Auf den ersten Blick sind sie ein Erfolgsduo Ende vierzig, Phillips Altvordere, und sie bemühen sich auch sehr, genau diesen Eindruck zu vermitteln. Als müssten sie sich gerade bei einem Hearing von sich selbst überzeugen. Der Anlass, der sie zu mir geführt hat, hat ihren Lebenskosmos so schwer erschüttert, dass sie nicht länger an die Unversehrtheit ihres eigenen strahlenden Lebensmodells glauben können.
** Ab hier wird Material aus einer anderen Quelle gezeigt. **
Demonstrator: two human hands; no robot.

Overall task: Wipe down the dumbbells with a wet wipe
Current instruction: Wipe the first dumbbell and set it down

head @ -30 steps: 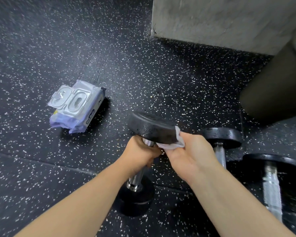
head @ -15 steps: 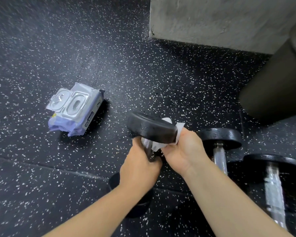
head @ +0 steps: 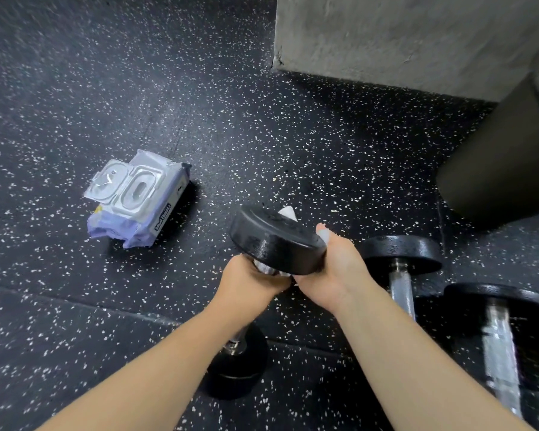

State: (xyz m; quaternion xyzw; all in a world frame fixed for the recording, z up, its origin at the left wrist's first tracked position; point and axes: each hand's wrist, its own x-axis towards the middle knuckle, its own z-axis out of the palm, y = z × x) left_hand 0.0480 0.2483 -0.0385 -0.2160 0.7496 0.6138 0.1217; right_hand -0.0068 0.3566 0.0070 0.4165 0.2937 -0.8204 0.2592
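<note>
Left on the speckled rubber floor (head: pixel 59 290) lies the wipe pack (head: pixel 137 197). Beside it the left hand (head: pixel 249 283) has its grip clamped on the tilted dumbbell (head: pixel 274 244) handle; the right hand (head: pixel 333 272) curls the wet wipe (head: pixel 288 213) round the upper head. Wet metal may slip, and the weight could topple onto the two spare dumbbells (head: pixel 402 256). Concrete wall (head: pixel 417 35) behind, dark roll (head: pixel 504 144) right.
</note>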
Dabei mutet alles wie eine Hollywood-Story in alpenländischem Format an.

      Beate ist Nobeldermatologin mit Nebenschwerpunkt Anti-Aging und versorgt in ihrer Innenstadtpraxis nur die beste Klientel. Das gute Dutzend an Wiener Zinshäusern, das ihr ewig unberechenbarer, cholerischer Vater, der sie und ihre Mutter immer abgewertet hat, ihr letztendlich doch vererbt hat, schafft einen behaglichen wirtschaftlichen Hintergrund.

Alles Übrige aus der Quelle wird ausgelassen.